Performing arts have mainly a “social” appeal—they collect people around the happening, whereas the Internet, in contrast with television, has shifted the focus toward subjective and (identity) issues: Facebook and YouTube subscribers and communities are often used as means to confer “distinction” (Bourdieu 1984) to everyday people. If in the television age, the public was often a passive spectator of programs of all kinds, then in the Internet age, the public has acquired a more active role in the choice of its entertainments and interests.
Given the ambiguous state of the term art, we may state that, as distinct from “canonical” aesthetic art, performing arts comprise art forms that were not previously given the status of art, such as forms of popular arts (pageants, mummery, pantomimes, circus arts) and “happenings” performed on the street by street artists, musicians, actors, even jugglers, attempting to catch the attention of passersby with their craft, or performed in other nontraditional places. Those forms of art aimed at provoking the reaction of the public rather than its admiration could be described as committed performing arts, and to mark this peculiarity, they have been called “performance arts” (Goldberg 2001). Ideological engagement and the politicization of art are, in this case, the characteristics of the kind of affirmative, committed distance that performance art takes both from entertaining performing arts and other canonical performing art forms.

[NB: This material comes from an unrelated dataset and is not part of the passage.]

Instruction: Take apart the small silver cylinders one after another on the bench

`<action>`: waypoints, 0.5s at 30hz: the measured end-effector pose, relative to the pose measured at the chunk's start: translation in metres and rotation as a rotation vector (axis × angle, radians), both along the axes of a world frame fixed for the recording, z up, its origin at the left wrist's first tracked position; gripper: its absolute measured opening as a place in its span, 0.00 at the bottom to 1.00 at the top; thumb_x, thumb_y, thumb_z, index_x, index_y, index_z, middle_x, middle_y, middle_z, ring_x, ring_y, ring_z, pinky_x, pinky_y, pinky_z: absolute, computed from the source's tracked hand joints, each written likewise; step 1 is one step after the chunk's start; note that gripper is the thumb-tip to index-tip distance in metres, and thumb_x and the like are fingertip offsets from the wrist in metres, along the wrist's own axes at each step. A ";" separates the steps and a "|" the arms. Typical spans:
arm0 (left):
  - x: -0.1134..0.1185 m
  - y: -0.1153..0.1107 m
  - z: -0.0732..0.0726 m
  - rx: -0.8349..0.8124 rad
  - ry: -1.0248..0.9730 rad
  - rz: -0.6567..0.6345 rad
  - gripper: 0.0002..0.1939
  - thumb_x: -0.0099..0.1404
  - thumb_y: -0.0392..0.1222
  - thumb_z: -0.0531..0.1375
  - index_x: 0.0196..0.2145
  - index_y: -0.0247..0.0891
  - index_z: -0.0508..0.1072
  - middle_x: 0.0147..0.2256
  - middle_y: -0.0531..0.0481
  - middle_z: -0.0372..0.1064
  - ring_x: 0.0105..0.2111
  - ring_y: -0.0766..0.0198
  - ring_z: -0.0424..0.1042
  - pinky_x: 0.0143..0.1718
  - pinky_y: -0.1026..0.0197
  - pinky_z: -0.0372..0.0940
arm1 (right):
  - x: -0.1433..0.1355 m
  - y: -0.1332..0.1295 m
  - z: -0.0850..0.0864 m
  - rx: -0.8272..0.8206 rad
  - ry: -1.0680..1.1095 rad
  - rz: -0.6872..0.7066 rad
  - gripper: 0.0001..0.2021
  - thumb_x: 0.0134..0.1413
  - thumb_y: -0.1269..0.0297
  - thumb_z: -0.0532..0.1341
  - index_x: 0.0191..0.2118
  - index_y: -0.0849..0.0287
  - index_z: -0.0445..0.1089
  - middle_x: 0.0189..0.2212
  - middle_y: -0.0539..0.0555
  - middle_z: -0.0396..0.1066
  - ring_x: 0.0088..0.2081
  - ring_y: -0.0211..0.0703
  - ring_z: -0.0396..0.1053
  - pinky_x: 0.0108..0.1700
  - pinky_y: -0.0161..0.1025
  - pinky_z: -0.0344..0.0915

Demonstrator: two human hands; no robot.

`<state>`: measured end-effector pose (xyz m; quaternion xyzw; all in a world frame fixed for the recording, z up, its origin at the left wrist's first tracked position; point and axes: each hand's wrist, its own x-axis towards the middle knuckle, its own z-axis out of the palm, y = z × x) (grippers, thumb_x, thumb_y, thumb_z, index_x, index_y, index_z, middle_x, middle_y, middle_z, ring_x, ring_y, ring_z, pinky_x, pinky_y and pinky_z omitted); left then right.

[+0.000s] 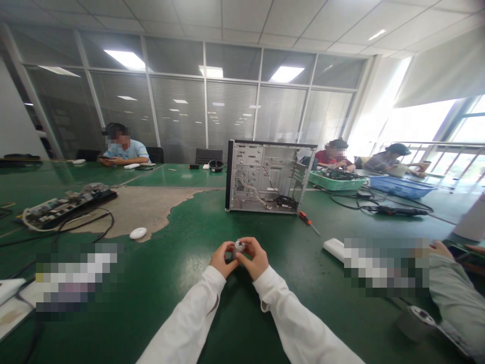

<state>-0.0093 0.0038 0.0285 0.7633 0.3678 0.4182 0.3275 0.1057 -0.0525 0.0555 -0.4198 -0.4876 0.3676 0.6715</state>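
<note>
Between the fingertips of both hands is a small grey cylinder [238,248], with a darker detail on its top; its exact kind is too small to make out. My left hand [223,259] pinches it from the left side. My right hand [255,257] grips it from the right, index finger near its top and thumb lower down. Both hands are just above the green table [204,313]. Beyond them stands an opened computer case [271,177], its inside and loose cables showing. A screwdriver [308,222] with an orange handle lies by the case's lower right corner.
A green basket [337,184] and a blue basket [403,187] stand at right, near black cables and a dark tool [397,210]. Circuit parts [70,205] and a white oval object [138,233] lie left. A co-worker's sleeve [452,288] reaches in from the right.
</note>
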 end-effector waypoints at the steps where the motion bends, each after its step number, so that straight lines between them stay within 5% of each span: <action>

Performances are social events. They are “embodied” live events performed in front of a public, and they entail, in addition to presence of the performer(s), the presence of an audience. The audience is the target of the event and its presence is meant to be a participatory one. The audience is made part of the live event and renders the happening a unique experience. The fact that the audience can directly intervene distinguishes performing arts from even the same performances once they are reproduced via media (e.g., TV, computer, and video). The media, by rendering the live event reproducible and thus shareable by all, places it in a context where the public cannot directly interact with the performer, thus shifting the performance into the realm of “representation” rather than keeping it in that of a happening. The implicit positive effect of the media is nevertheless its diffusion and circulation.

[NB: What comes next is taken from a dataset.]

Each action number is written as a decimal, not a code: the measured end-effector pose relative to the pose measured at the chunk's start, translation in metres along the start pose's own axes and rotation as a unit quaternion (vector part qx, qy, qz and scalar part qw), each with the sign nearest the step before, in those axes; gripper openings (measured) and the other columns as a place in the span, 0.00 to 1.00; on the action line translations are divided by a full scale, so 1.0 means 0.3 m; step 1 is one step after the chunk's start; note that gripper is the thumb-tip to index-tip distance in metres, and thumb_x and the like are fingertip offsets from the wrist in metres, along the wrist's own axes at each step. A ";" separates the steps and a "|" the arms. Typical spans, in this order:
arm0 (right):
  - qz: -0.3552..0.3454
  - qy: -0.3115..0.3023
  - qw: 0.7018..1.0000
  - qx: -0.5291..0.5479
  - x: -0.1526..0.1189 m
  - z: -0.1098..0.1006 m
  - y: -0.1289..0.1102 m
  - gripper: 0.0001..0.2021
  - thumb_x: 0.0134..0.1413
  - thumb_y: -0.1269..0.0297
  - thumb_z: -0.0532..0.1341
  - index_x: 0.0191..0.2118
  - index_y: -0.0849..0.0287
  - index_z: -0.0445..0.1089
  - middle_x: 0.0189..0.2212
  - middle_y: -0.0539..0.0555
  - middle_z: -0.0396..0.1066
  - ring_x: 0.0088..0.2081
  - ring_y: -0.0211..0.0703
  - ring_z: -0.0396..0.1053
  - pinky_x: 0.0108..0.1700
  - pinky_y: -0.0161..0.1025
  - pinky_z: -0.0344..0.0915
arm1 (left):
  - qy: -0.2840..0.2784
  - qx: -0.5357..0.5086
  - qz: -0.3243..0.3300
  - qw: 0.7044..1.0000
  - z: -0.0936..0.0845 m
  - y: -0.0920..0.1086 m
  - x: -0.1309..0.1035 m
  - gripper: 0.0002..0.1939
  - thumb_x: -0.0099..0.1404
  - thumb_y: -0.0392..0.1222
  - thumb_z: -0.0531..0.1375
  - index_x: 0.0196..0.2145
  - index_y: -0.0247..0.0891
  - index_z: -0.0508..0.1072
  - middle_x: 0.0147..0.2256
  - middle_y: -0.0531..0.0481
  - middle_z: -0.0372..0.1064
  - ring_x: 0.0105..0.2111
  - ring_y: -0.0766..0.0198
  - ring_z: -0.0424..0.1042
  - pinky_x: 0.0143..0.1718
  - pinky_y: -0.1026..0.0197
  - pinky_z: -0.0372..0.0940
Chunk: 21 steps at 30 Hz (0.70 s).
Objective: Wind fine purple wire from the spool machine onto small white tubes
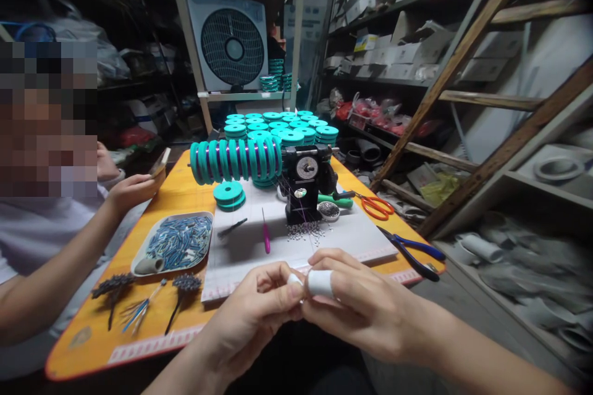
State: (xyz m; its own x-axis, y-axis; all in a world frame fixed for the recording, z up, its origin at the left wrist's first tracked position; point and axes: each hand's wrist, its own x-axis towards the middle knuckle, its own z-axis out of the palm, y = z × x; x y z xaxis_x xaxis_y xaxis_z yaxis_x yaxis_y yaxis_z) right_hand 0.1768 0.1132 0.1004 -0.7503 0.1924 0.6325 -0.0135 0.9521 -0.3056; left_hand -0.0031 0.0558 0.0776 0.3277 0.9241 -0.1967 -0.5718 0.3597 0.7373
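**Left hand and right hand met at lower centre**

You worked seated-height at an orange table, both hands at the lower centre of the frame, fingers bent inward, tips together. Whether they gripped anything could not be told; the spot was too small. White wrapping circled one of your right fingers; a white patch also showed at the left fingertips.

Just above your hands, centre: loose silver beads scattered on a white board, at the foot of a black machine. A row of turquoise spools stuck out from its left side. Right of it, a small dish held more beads.

Left on the board: a pink-handled tool. Centre right: orange-handled scissors; below those, blue-handled pliers, jaws pointing up-left.

Left of centre, a tray held many thin blue pieces. At the left edge sat another person, a flat object in hand. Upper centre: a fan.
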 end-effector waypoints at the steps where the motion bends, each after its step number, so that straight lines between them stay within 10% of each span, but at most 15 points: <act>1: -0.003 0.004 1.000 -0.002 0.001 0.001 -0.001 0.04 0.63 0.74 0.55 0.41 0.59 0.61 0.29 0.55 0.70 0.32 0.41 0.67 0.44 0.44 0.71 | 0.000 0.000 -0.001 1.000 0.000 0.000 -0.001 0.10 0.55 0.36 0.69 0.25 0.31 0.71 0.23 0.55 0.64 0.23 0.78 0.62 0.25 0.75 0.56; 12: 0.009 0.018 0.999 0.034 -0.002 0.006 0.001 0.03 0.63 0.74 0.57 0.40 0.60 0.64 0.28 0.51 0.67 0.34 0.38 0.66 0.41 0.36 0.68 | -0.001 0.086 0.022 0.996 -0.014 -0.004 0.008 0.14 0.57 0.42 0.68 0.25 0.32 0.68 0.27 0.53 0.63 0.28 0.73 0.63 0.30 0.70 0.56; 17: 0.127 -0.042 0.984 0.116 -0.033 0.004 0.011 0.04 0.62 0.64 0.62 0.39 0.58 0.69 0.32 0.50 0.65 0.35 0.36 0.65 0.36 0.32 0.65 | 0.018 0.295 0.129 0.947 -0.015 0.007 0.004 0.14 0.59 0.43 0.65 0.24 0.34 0.67 0.34 0.52 0.62 0.36 0.68 0.64 0.40 0.65 0.60; 21: 0.078 -0.070 0.993 0.062 -0.052 0.001 0.026 0.08 0.64 0.67 0.59 0.38 0.55 0.75 0.33 0.51 0.62 0.34 0.36 0.65 0.34 0.32 0.66 | 0.051 0.402 0.182 0.896 -0.024 -0.008 -0.005 0.10 0.62 0.40 0.63 0.25 0.36 0.68 0.37 0.52 0.60 0.36 0.70 0.64 0.38 0.66 0.61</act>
State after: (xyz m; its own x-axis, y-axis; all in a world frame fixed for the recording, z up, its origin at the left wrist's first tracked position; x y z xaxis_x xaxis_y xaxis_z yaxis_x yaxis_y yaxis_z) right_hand 0.1881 0.1176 0.0879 -0.8341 0.2924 0.4678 0.0358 0.8749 -0.4830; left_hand -0.0078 0.0547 0.0714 0.1362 0.9829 0.1243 0.1139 -0.1402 0.9836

The major changes in the performing arts can be witnessed in the theater. Starting from the 1960s, theorists began to object that theater performances, in particular, often conveyed elitist values unrepresentative of the new ethnic, class, and gender minorities that were claiming their own right to authorship and representation. Therefore, during this period, the passage from so-called universal aesthetic performances, comprising operas, musicals, and ballets, to an increase of community-based performances was felt to be more democratic and egalitarian (Schechner 2007). In this sense, even a director's culture-specific rereading of a play is an instance of performance art: in this case, the actual, historical moment of its production becomes dominant and determines the emphasis on topical cultural issues. Rather than producing the supposed original play, directors may create happenings even out of traditional performances: theatrical productions meant for the time being and as a means for critique and historical commitment (the various time- and place-specific performances of Shakespeare's Othello are an example). Nevertheless, all other performing arts—music, dance, and opera—have followed suit in dealing with less universal matters. The advent of pop music and the evolution of melodrama and the ballad opera into the musical (theater) are cases in point.